The 192 can be calculated as (4! * 2^4) / 2.

The only case that requires 8 can be solved with e.g. F2 B2 R2 F2 R2 L2 F2 R2.

FYI: I defined floppy cube as a 3x3x3 where UF,UB,UR,UL,FR,FL need to be solved and the only allowed moves are F2,B2,R2,L2. I first considered using a super 3x3x3 where E slice needs to be solved, which would've been much cleaner, but I haven't tested the solver with super cubes yet.



Robert-Y said:


> 2. In order to solve one in one algorithm, how many algs would you need to learn?


Depends on what counts as an alg. Just a few non-trivial ones should suffice.


----------



## Robert-Y (Apr 15, 2009)

Thanks Johannes  Well what I really meant was: how many sequences would you have to learn in order to solve the floppy cube in the maximum number of moves required every time just by looking at it once? That is, so that you could even do the floppy cube blindfolded in the maximum number of moves required.


----------



## Johannes91 (Apr 15, 2009)

Yes, I think I understood you, but would you count 3-move sequences as algorithms that have to be learned?

I counted manually, and there seem to be about 35 unique cases. Only one requires 8 and one requires 7. I don't have a real floppy cube but after doing some <F2,B2,R2,L2> solves on a 3x3x3, it feels like a really easy puzzle to master. Seeing 5-6 move solutions with so few pieces isn't hard.

If you really want to learn an alg for every case, then you need 35 or 192 or something in between, depending on how much you take advantage of mirrors/AUF/inverses.


----------



## *LukeMayn* (Apr 15, 2009)

I guess the recognition could be considered like "recognizing" how to do the cross.


----------



## byu (Apr 15, 2009)

No, it's totally different. Because a cross is just 4 edge pieces that have no effect on each other. On a floppy cube we have 8 pieces that are dependent (you can't swap two corners without flipping an edge)

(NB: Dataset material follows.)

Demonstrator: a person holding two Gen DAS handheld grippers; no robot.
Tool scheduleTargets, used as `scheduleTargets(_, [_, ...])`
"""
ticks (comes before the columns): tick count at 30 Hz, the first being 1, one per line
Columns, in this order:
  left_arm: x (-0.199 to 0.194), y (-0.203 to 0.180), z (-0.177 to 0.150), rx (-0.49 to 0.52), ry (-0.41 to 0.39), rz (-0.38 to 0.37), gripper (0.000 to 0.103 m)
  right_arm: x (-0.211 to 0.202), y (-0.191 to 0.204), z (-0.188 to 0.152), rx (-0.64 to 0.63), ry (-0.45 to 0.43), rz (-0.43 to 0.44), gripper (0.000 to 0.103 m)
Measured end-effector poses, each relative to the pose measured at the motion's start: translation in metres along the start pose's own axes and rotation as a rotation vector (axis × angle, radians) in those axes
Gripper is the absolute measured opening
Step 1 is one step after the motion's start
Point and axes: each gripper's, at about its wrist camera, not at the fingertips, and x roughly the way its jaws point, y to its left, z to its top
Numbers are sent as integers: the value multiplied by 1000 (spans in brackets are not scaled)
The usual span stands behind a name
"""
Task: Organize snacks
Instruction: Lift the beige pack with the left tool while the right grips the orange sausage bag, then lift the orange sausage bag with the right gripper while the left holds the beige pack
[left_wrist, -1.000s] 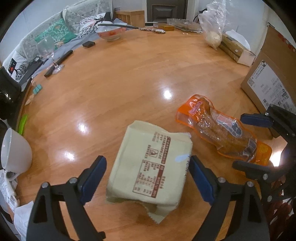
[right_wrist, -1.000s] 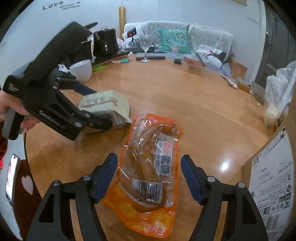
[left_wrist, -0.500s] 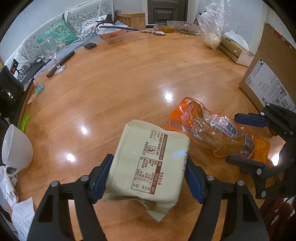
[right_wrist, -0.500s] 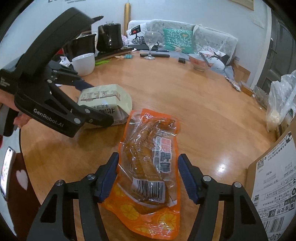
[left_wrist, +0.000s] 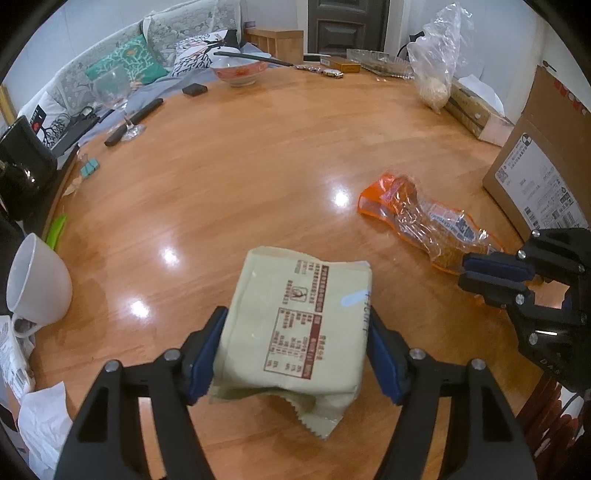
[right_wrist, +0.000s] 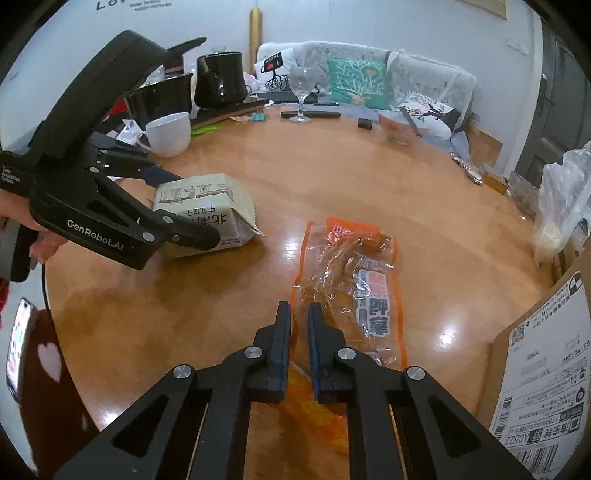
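Orange pouch (right_wrist: 347, 280) lies lengthwise straight ahead of my right claw (right_wrist: 299, 325), which pinches its near edge on the table (right_wrist: 221, 295) — my left claw (left_wrist: 295, 350) squeezes the beige pack (left_wrist: 295, 332), lying just left.

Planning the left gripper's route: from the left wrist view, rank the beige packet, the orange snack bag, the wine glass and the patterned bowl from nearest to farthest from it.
1. Beige packet: between the left gripper pads.
2. Orange snack bag: right, mid-table.
3. Wine glass: far left edge.
4. Patterned bowl: far edge, centre-left.
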Motion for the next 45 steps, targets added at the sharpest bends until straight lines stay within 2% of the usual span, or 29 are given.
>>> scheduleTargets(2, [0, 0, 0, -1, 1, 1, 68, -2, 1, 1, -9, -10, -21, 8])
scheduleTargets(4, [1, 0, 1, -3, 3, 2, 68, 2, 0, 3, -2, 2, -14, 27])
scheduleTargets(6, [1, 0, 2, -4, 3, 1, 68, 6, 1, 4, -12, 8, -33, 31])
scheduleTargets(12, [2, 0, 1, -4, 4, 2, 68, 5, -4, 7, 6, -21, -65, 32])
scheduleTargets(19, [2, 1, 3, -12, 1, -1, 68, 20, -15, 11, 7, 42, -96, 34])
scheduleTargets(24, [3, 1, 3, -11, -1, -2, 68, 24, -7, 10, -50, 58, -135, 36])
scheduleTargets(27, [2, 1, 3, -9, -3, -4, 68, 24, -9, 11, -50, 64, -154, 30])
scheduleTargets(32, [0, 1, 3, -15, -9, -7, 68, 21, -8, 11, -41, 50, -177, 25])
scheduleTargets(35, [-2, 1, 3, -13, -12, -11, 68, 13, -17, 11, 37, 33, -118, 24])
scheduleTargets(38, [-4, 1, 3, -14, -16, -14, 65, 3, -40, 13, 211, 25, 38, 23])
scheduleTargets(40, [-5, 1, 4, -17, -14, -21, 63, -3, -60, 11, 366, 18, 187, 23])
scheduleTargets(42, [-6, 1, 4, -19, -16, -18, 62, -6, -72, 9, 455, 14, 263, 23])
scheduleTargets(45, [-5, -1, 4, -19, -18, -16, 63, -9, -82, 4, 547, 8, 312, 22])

And Robert, I average sub-7 BLD with floppy cube just by speed blinding it. It's not that hard


----------



## JohnnyA (Apr 15, 2009)

What IS a floppy cube?


----------



## jason9000 (Apr 15, 2009)

A 1x3x3.
http://www.google.com/search?q="floppy+cube"


----------



## Johannes91 (Apr 15, 2009)

I think it's much easier than cross (or 2x2x2 block or EO line). But similar in the sense that all the optimal solutions are understandable.



JohnnyA said:


> What IS a floppy cube?


http://www.geocities.com/beksendeavors/images/floppy_cube.gif


----------



## Stefan (Apr 15, 2009)

Wud's teh algirythm for just flippin the center upside down? (double dot pattern)


----------



## cpt.Justice (Apr 15, 2009)

StefanPochmann said:


> Wud's teh algirythm for just flippin the center upside down? (double dot pattern)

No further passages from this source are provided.